Generasi 80an tentu familiar dengan lagu Sio Mama ciptaan Melky Goeslaw atau Donci For Mama yang dipopulerkan Broery Pesolima. Lalu dekade 90 dan seterusnya melahirkan lagu Mama ciptaan Jerry Sapteno yang dipopulerkan Loela Drakel. Ada juga lagu berjudul Pangku Mama, Inga Mama Pung Kata Kata, Mama Beta Rindu Lawang E, Karingat Mama, Mama Jantong Hati, Untuk Mama hingga Satu Tetes Aer Susu Mama yang hits bersama Doddie Latuharhary. Selain ini, ada banyak sekali lagu Ambon yang bercerita tentang “mama” sebagai episentrum peradaban. Simbol “mama” selalu sederhana namun sangat mempengaruhi memori hidup dan melintasi waktu. Ada pengakuan yang abadi.
deng kain sarung mama dukong beta e
tangan mama sapu sapu di kapala
manangis padede deng babanting
Mama sabar……
seng inga makan seng tidor
asal jaga mama pung sayang e
(Satu tetes Aer Susu Mama)
“Mama” adalah sumber utama kehidupan. Ia memainkan peran dan fungsi yang sangat aktif dalam merawat kehidupan. Rudi Rahabeat menyebut, peran seorang “mama” juga termanifestasi dalam penyebutan gandong atau kandung. Ada relasi keluarga dan sosial yang imajiner.

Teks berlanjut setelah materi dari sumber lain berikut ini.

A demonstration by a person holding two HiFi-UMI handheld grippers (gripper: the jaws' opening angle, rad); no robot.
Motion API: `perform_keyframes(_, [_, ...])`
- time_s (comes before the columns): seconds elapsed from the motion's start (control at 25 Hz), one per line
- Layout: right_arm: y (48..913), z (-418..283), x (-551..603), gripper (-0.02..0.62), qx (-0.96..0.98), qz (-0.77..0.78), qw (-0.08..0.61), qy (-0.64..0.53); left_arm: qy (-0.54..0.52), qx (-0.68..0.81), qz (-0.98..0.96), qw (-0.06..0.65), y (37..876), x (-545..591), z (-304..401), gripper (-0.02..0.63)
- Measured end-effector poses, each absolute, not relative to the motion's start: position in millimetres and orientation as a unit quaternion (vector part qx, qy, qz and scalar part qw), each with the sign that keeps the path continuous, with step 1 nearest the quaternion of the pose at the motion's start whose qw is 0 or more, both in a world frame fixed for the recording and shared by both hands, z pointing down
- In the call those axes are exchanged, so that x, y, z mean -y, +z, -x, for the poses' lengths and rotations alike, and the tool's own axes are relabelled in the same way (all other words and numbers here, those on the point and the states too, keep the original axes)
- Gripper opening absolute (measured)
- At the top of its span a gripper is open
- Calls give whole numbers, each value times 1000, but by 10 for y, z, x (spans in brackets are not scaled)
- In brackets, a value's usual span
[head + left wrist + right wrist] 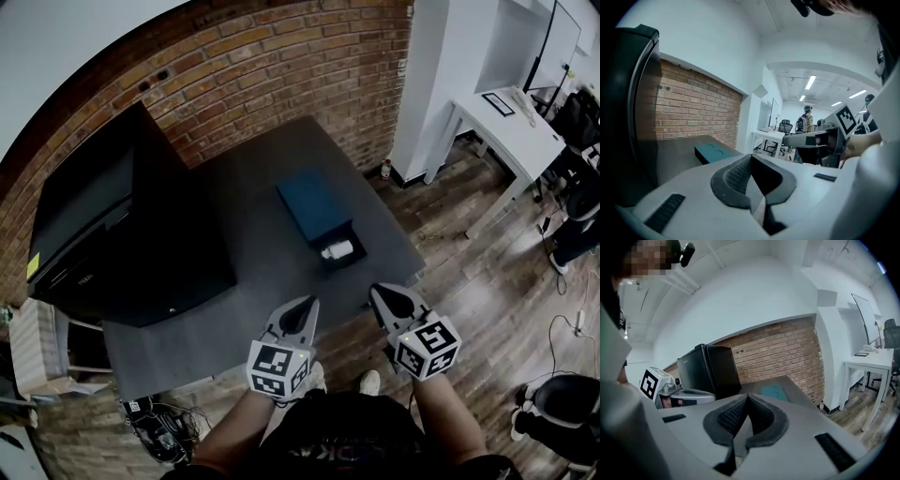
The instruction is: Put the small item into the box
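Note:
A dark teal box [314, 204] lies on the grey table [244, 272], and it also shows in the left gripper view as the teal box [712, 152] and in the right gripper view as the teal box [774, 391]. At its near end a black open part holds a small white item [337, 250]. My left gripper [307, 302] hovers at the table's near edge, short of the box, shut and empty [751, 157]. My right gripper [380, 291] is beside it, just off the table's near right corner, also shut with nothing in it [747, 397].
A big black cabinet [122, 234] fills the table's left side against a brick wall [281, 66]. A white desk [506, 127] stands at the far right over the wooden floor. A small bottle [385, 169] sits on the floor by the wall.

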State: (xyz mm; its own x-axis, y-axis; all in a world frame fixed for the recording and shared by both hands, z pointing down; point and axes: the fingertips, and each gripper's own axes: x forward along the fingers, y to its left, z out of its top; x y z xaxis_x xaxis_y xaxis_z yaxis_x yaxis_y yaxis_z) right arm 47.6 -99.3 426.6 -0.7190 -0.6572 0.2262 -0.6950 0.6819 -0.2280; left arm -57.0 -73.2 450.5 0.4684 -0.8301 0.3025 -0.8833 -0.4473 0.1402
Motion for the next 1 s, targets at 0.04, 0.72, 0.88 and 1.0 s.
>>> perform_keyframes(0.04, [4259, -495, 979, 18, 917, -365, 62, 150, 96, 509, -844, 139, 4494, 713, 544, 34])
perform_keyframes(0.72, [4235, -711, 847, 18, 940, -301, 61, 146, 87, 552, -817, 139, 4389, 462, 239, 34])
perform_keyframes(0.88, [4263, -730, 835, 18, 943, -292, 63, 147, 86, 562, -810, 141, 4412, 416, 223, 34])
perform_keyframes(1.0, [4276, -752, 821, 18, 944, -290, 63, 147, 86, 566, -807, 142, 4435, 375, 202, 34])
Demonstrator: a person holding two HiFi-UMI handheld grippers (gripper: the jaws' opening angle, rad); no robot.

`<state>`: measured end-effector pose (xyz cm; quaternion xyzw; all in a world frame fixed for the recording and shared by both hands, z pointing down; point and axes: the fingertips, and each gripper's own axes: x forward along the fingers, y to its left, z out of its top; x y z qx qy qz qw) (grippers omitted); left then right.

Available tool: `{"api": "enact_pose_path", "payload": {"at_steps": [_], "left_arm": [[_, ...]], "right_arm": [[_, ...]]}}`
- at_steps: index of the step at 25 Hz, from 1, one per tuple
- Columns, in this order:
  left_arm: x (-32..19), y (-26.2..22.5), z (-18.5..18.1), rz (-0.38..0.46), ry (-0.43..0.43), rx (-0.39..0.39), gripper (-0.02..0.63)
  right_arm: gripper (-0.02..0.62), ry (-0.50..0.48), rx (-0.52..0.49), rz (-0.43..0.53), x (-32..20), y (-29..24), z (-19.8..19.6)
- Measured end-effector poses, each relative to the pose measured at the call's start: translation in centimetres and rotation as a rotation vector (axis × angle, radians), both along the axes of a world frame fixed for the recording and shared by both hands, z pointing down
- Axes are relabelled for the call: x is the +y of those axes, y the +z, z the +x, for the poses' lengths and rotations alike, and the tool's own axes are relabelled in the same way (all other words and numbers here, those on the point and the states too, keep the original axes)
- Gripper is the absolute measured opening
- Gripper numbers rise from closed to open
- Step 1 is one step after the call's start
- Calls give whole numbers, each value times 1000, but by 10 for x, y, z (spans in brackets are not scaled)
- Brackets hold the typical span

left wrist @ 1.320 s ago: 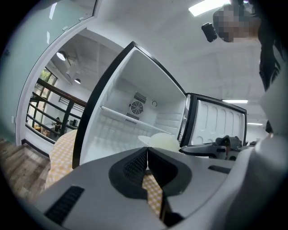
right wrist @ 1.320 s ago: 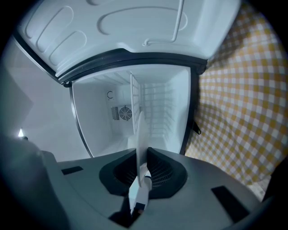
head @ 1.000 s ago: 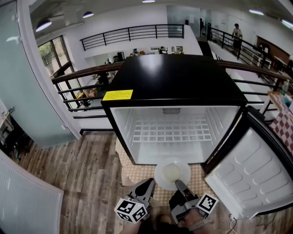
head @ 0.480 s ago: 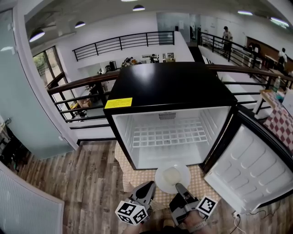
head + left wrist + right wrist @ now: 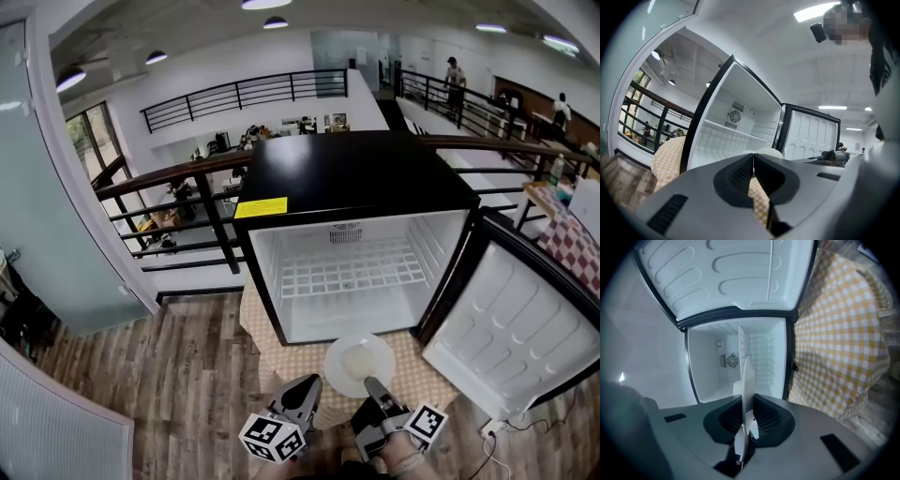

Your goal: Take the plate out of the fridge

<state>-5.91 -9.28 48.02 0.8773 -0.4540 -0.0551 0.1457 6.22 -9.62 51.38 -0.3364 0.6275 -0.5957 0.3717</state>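
Right gripper: we log its jaws clamped on the near rim of the white plate, which shows edge-on between them in the right gripper view.

Plate: outside the fridge, held over the yellow checked cloth just in front of the open cabinet.

Left gripper: jaws together on nothing, beside the right one.

Fridge: only a wire shelf shows inside, and the door stands wide at the right.

Risk, as we judge it: this is a one-edge pinch on smooth ware. A tilt or swing could let the plate slip and fall, or strike the door.
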Motion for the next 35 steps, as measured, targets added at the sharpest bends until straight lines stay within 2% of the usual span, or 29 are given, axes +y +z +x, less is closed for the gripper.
{"api": "enact_pose_path", "payload": {"at_steps": [13, 35], "left_arm": [[43, 5, -10, -12, 21, 26, 9], [105, 13, -29, -11, 50, 24, 9]], "right_arm": [[49, 31, -5, -3, 44, 4, -9], [51, 83, -12, 17, 99, 4, -18]]}}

Judit Tiwery, dosen pada Sekolah Tinggi Agama Kristen Negeri (STKAN) Ambon mengakui bahwa orang Maluku sangat menghayati identitas mereka yang terbangun atas tatanan naratif kehidupan melalui peran para leluhur (alifuru ina) sebagai “Ina” yang inklusif. Ina yang melahirkan dan memberi kehidupan tanpa pamrih.
sambil mama bakar sagu
mama manyanyi la buju buju
la sampe basar bagini
beta tra lupa mama e
(Sio Mama)
Figur “mama” juga ditahbiskan sebagai representasi Tuhan dalam kehidupan. Sakral dan dijaga. Banyak sekali lagu tentang “mama” yang berhubungan secara tegak lurus dengan kuasa Sang Pencipta. Ada penyerahan diri. Kadang lagu-lagu itu jadi sarana melepas beban hidup, rindu kampung halaman atau menjadi pengingat tentang pentingnya relasi kekeluargaan dalam frame “pela gandong”.
asal saja Tuhan sayang
kasih katorang umur panjang
sio mama……
katorang cinta dorang samua
(Donci For Mama)
Tradisi menjaga “mama” ini bahkan berdampak pula pada penempatan perempuan sebagai penguasa tunggal di rumah. Mama Nyora adalah gelar kebangsawanan yang menunjukan loyalitas dan kesetiaan. Hanya ada satu “mama”. Begitu juga biasnya pada kehidupan “nona-nona”. Mereka ikut dihormati dan ada kesan kuat tak akan disakiti. Mungkin karena kelak mereka akan jadi mama yang sumber kehidupan itu. Dalam lagu Parcuma misalnya yang dipopulerkan oleh Nanaku, ketidakpastian masa depan membuat laki-laki mengalah dan menyerahkan urusan hidupnya pada keputusan sang “nona”. Sebuah melodi gender yang jarang ditemukan dalam budaya di tempat lain.
“kalo ada yang mo maso minta. nona tarima saja. jang ale pikir beta lai”.
Dalam perspektif yang lebih milenial, jika hubungan cinta terpaksa berakhir, cara menyampaikannya juga dibuat seromantis mungkin. Tentunya lewat lagu. “seng usa…seng usa inga lai. katong pu cinta dolo dolo di jalan maso batu gong. Seng usa…seng usa manangis lain. ini memang katong pung jalan….”. (Seng Usa lai dari Doddie). Belum lagi pemujaan terhadap nona lewat” Caca Kerudung Biru” nya Helmy Sahetapy yang memabukkan itu atau “Cinta Sakota” punya Mitha Talahatu.